Collected data entries:
+++

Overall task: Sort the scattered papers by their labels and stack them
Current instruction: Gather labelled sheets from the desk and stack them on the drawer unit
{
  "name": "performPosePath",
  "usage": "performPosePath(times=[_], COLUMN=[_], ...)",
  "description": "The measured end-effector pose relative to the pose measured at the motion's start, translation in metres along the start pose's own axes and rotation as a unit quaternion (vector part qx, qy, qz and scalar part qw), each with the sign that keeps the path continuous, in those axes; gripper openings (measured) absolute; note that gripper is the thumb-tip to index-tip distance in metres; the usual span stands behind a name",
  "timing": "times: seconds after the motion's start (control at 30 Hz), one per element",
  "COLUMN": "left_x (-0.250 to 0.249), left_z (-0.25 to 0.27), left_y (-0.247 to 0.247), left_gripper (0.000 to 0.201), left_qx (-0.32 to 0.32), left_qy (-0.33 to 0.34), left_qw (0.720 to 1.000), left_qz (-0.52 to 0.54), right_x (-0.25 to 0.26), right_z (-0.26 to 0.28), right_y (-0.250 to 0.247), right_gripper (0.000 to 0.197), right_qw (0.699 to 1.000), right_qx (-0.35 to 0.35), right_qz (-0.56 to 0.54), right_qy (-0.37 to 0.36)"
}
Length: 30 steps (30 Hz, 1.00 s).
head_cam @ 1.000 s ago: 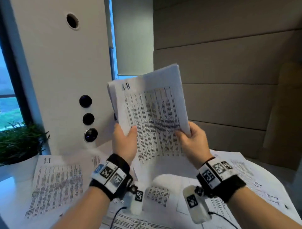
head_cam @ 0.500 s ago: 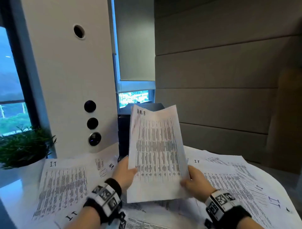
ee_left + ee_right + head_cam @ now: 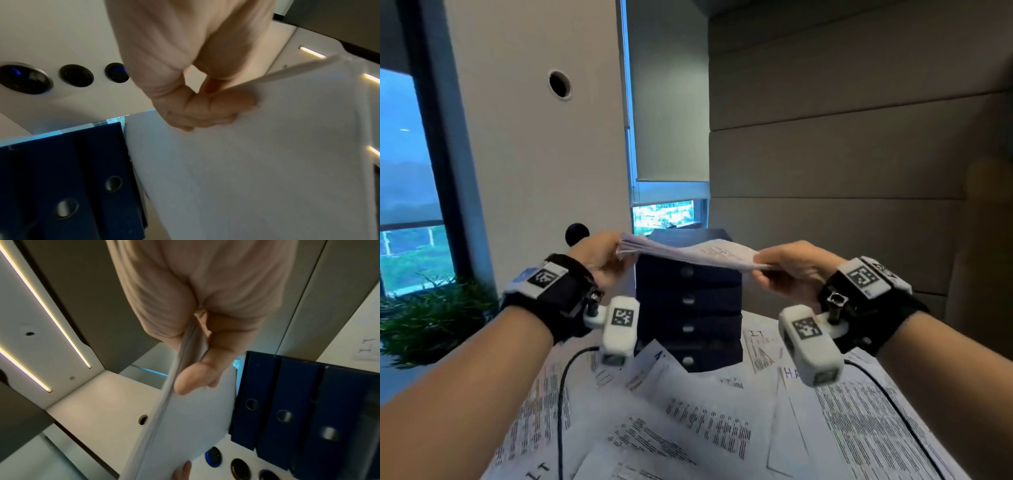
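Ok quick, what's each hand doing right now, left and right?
Left hand: closed, gripping the left end of the sheaf of papers.
Right hand: closed, gripping the right end of the same sheaf.

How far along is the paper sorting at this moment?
Done: several sheets are gathered into one bundle of papers. In hand: the left hand and right hand hold that bundle flat by its ends, over the stack of dark blue binders. Left: many loose sheets, some marked IT, lie scattered on the table.
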State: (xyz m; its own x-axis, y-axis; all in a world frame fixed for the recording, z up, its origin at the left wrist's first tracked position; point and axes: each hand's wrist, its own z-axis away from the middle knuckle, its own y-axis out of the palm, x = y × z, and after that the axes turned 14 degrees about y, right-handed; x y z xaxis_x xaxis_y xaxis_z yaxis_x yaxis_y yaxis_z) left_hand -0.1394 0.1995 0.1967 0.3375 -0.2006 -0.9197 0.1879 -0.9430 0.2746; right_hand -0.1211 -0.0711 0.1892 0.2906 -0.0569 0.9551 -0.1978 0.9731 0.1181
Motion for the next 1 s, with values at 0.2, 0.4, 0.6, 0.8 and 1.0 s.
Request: performPosePath(times=[0.2, 0.4, 0.6, 0.8, 1.0], left_x=[-0.023, -0.034, -0.038, -0.043, -0.037], left_z=[-0.017, -0.034, -0.048, -0.057, -0.050], left_y=[0.011, 0.027, 0.038, 0.036, 0.027], left_gripper=[0.026, 0.019, 0.017, 0.019, 0.014], left_qx=[-0.009, -0.023, -0.023, -0.038, -0.048], left_qy=[-0.024, -0.026, -0.021, -0.022, -0.022], left_qw=[0.997, 0.993, 0.986, 0.983, 0.988], left_qz=[0.079, 0.116, 0.161, 0.181, 0.145], right_x=[0.027, 0.043, 0.061, 0.066, 0.052], right_z=[0.000, -0.004, -0.009, -0.008, -0.004], right_y=[0.007, 0.003, 0.001, 0.005, 0.007], right_gripper=[0.014, 0.017, 0.024, 0.028, 0.020], right_qw=[0.992, 0.985, 0.976, 0.976, 0.981], right_qx=[0.047, 0.049, 0.038, 0.060, 0.068], right_qz=[-0.099, -0.145, -0.171, -0.175, -0.151], right_qy=[-0.055, -0.085, -0.128, -0.118, -0.098])
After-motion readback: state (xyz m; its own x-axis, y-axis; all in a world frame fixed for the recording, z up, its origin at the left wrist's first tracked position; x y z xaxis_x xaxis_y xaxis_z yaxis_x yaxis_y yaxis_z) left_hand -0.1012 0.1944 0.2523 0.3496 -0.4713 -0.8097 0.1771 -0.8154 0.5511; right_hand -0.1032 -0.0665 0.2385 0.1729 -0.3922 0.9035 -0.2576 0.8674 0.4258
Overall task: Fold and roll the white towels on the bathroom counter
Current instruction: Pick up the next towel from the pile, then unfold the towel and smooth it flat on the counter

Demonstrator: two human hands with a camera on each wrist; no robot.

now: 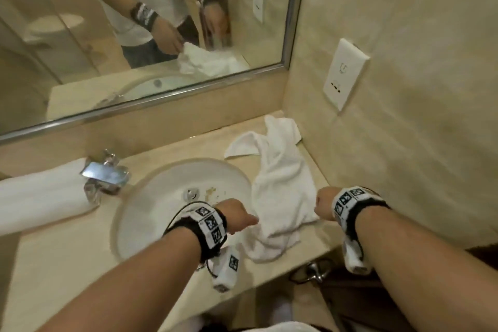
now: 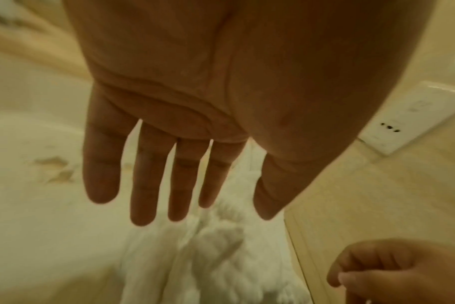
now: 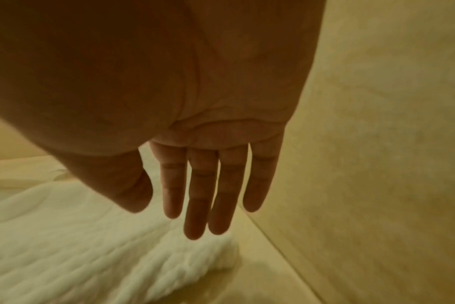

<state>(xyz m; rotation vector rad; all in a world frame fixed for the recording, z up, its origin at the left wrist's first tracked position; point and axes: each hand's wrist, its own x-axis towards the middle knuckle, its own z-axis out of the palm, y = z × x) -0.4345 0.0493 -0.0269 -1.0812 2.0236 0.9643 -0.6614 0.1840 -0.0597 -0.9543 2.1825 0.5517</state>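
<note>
Two white terry towels in sight: one crumpled white towel (image 1: 280, 183) on the beige stone counter (image 1: 67, 256) between the round white sink basin (image 1: 151, 213) and the side wall, one folded white towel (image 1: 40, 197) left of the chrome tap (image 1: 105, 174). My left hand (image 1: 239, 219) and right hand (image 1: 324, 206) hover at the crumpled towel's near edges, fingers straight, holding nothing. Wall close on right; sink rim crowds left.

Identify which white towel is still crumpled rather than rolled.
The crumpled towel right of the sink, between both hands. The other towel, left of the faucet, lies neatly rolled.
</note>
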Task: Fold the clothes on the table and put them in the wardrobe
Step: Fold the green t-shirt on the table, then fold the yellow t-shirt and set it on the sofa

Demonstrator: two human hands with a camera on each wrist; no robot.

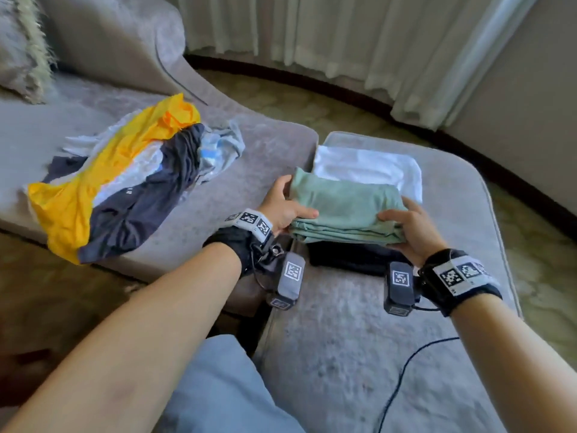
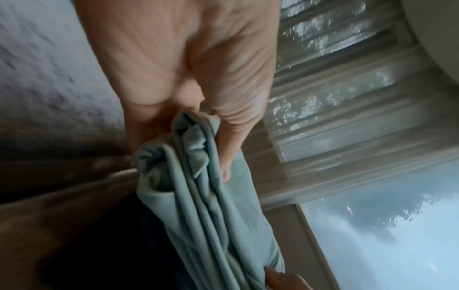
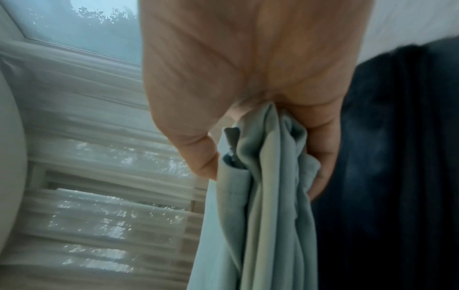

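Both hands, left [image 1: 282, 204] and right [image 1: 412, 228], grip the folded green garment [image 1: 346, 206] by its ends

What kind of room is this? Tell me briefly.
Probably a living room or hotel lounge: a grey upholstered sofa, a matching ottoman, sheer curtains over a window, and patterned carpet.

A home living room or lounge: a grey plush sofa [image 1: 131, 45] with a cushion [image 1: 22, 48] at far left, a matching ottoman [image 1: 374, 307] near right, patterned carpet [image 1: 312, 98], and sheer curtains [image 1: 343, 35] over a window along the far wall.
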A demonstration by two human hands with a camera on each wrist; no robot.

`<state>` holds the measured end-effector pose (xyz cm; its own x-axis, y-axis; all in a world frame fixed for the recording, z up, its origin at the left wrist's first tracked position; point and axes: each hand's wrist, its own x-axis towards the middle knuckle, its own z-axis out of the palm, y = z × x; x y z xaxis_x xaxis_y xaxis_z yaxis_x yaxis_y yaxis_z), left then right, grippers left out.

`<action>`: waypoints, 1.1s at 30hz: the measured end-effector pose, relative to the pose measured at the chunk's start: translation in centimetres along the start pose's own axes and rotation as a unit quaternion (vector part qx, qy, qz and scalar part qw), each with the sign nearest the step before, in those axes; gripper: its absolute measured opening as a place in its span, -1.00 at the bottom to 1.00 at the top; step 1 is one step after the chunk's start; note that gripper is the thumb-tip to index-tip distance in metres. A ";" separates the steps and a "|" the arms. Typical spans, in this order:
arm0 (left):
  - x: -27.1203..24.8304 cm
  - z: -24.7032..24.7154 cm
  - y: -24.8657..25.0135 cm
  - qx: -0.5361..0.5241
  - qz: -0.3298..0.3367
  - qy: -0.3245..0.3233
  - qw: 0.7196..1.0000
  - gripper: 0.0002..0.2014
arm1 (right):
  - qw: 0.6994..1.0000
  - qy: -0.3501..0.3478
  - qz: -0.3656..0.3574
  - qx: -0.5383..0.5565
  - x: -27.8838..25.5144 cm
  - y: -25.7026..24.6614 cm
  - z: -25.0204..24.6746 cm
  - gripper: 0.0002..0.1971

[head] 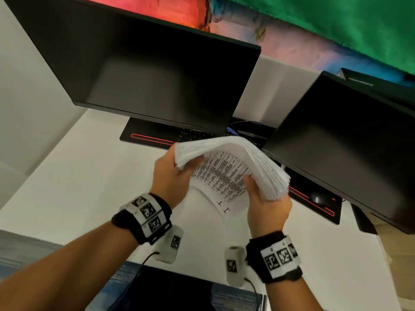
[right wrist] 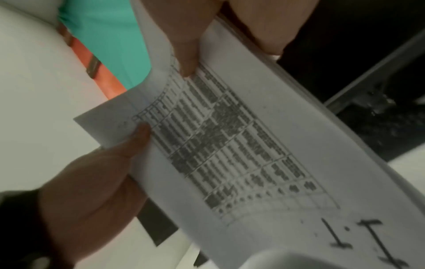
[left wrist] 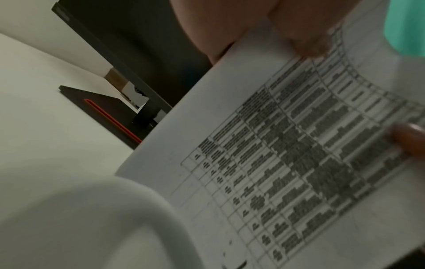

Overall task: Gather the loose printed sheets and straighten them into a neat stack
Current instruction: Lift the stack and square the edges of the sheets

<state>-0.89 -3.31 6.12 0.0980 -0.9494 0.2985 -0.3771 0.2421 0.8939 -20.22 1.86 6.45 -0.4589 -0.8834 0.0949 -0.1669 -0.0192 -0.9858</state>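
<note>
A thick stack of printed sheets (head: 226,162) is held in the air above the white desk (head: 78,187), bowed upward in the middle, its edges fanned at the right end. My left hand (head: 186,164) grips the stack's left end, thumb on the printed side. My right hand (head: 258,187) grips the right end the same way. The printed table on the lowest sheet (left wrist: 287,163) faces me, with my left thumb (left wrist: 306,36) pressing on it. In the right wrist view the same sheet (right wrist: 230,145) shows large handwritten marks, under my right thumb (right wrist: 186,54).
Two dark monitors (head: 157,70) (head: 341,140) stand close behind the stack. A black mat with a red stripe (head: 148,138) lies under them, with a keyboard (head: 195,133) and a mouse (head: 317,197) on it. A dark object (head: 170,290) sits at the near desk edge.
</note>
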 end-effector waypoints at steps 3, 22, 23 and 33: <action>-1.9 0.4 -1.5 -0.049 -0.077 -0.059 0.994 -0.58 | 0.998 0.003 0.055 0.004 -1.5 2.1 0.7 -0.52; 3.4 -2.0 0.1 -0.049 -0.088 -0.099 0.990 -0.63 | 0.999 -0.012 0.044 -0.006 3.4 -1.5 -1.1 -0.30; 4.0 -2.7 0.9 -0.025 -0.054 -0.106 0.993 -0.62 | 0.998 -0.032 0.018 -0.053 3.7 -2.6 -1.2 -0.28; 5.6 -4.2 4.0 0.258 0.207 -0.203 0.921 -0.72 | 0.921 -0.250 -0.153 -0.257 5.0 -6.6 2.1 -0.83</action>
<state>2.05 -6.81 12.81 -0.4660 -0.8194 0.3338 -0.7035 0.5719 0.4219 -19.61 -3.44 13.10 0.1164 -0.9811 0.1547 -0.6718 -0.1924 -0.7153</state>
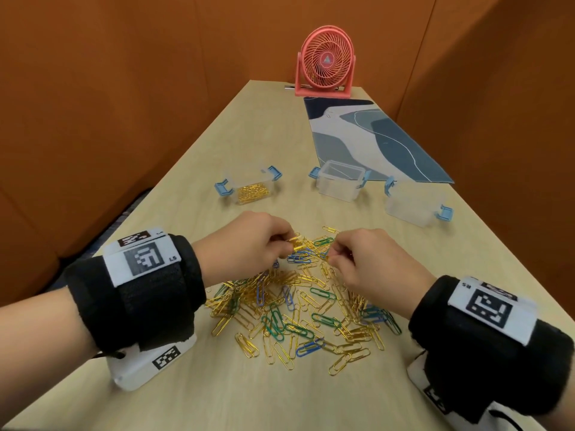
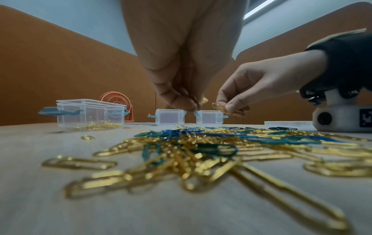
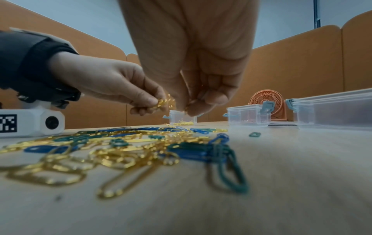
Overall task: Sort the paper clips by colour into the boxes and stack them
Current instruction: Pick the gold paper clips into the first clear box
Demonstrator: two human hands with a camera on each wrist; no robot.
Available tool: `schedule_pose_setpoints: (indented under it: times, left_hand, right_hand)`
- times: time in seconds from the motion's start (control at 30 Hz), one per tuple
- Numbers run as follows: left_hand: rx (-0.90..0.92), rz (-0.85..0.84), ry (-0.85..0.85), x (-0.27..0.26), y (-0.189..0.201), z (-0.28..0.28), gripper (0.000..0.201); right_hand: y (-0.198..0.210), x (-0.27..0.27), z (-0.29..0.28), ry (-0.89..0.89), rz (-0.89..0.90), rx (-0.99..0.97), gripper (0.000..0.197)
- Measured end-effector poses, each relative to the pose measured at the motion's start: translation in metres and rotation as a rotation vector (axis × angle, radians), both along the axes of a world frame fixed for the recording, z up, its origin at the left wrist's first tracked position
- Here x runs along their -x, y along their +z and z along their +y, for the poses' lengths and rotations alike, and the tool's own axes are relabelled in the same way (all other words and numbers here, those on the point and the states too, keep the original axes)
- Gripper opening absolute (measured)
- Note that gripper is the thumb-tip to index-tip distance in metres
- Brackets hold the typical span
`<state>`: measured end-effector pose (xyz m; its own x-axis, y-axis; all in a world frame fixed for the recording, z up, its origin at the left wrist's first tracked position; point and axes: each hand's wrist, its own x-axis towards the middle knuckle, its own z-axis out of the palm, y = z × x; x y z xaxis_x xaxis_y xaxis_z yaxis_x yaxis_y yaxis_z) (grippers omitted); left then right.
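Both hands pinch gold paper clips just above the far edge of the pile: the left hand (image 1: 249, 244) holds a small bunch of gold clips (image 1: 297, 244) between thumb and curled fingers, and the right hand (image 1: 370, 259) pinches a gold clip (image 2: 221, 108) at its fingertips, with the two hands near each other but apart. Below them the pile of paper clips (image 1: 298, 306) lies loose and tangled on the table (image 1: 217, 150), mostly gold wire with green and blue ones mixed through it. From the head view the spread of the pile and its colours are plain, while the clip in the right hand is nearly hidden; the left wrist view shows that clip clearly from the side, and the right wrist view shows the gold bunch glinting at the left fingertips. Beyond the pile stand three clear boxes with blue latches. The left box (image 1: 249, 188) holds a layer of gold clips on its bottom. The middle box (image 1: 340, 183) and the right box (image 1: 413, 206) show no clips that I can make out. Farther back lie a blue and white mat (image 1: 373, 138) and a pink fan (image 1: 326, 62) at the table's far end.
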<state>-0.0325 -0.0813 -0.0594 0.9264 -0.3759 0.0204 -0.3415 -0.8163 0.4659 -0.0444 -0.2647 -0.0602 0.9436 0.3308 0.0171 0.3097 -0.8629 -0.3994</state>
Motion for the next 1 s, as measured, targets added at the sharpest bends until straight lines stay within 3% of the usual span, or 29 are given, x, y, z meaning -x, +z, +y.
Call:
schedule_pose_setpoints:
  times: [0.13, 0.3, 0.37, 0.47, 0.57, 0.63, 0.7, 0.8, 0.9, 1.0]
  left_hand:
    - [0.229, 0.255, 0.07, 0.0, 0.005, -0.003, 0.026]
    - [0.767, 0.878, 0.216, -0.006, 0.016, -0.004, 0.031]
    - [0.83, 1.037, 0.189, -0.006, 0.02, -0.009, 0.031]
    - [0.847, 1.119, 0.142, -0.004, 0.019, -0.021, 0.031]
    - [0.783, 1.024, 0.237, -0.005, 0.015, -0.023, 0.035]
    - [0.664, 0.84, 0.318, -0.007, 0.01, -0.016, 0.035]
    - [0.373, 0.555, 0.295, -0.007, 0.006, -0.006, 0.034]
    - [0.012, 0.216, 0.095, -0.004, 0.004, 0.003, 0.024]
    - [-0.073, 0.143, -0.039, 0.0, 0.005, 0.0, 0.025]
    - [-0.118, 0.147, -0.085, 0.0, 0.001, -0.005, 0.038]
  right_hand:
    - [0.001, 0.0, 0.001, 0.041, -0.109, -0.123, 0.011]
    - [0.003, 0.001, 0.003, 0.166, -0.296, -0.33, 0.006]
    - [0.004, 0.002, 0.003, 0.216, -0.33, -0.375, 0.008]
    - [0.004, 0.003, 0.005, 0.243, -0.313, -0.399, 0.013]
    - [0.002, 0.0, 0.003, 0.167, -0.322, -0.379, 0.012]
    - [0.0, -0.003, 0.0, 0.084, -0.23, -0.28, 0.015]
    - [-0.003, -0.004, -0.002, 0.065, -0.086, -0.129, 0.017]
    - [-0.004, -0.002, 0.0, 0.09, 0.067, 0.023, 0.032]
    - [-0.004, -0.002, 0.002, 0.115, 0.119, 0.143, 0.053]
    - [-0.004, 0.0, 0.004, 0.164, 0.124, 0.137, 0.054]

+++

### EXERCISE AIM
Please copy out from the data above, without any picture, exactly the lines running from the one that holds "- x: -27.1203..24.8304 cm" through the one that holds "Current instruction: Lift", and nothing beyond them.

### EXPECTED ANSWER
  - x: -27.1203..24.8304 cm
  - z: -24.7032..24.7154 cm
  - y: -24.8657..25.0135 cm
  - qx: -0.5361..0.5241
  - qz: -0.3298..0.3367
  - qy: -0.3245..0.3233
  - qw: 0.7196..1.0000
  - gripper: 0.0002..0.2014
arm1 (right):
  - qw: 0.6994..1.0000
  - qy: -0.3501..0.3478
  - qz: -0.3656..0.3574
  - qx: -0.5383..0.5565
  - x: -27.8838..25.5144 cm
  - y: -25.7026..24.6614 cm
  - z: -25.0204..24.6746 cm
  - gripper: 0.0002..0.1971

[head] 
[right wrist] 
[left wrist] 

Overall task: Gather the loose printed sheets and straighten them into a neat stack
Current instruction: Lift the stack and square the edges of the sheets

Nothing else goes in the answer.